- [DIRECTIONS FOR THIS TASK] Everything in the data below is to be reproduced without any deviation.

━━━━━━

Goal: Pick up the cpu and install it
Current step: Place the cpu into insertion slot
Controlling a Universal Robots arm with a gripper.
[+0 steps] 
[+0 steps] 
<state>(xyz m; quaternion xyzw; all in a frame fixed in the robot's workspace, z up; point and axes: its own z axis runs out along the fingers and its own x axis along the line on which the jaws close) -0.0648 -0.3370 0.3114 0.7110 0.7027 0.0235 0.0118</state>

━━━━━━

- [RESPONSE TO THE EXERCISE]
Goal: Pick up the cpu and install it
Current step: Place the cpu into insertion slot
Controlling a Universal Robots arm with a gripper.
[+0 steps] 
[+0 steps] 
<state>(xyz m; quaternion xyzw; all in a frame fixed in the robot's workspace, z up; point and axes: its own z axis runs out along the fingers and its own x axis along the line on which the jaws close) -0.0648 -0.3370 0.3114 0.7110 0.7027 0.0235 0.0118</state>

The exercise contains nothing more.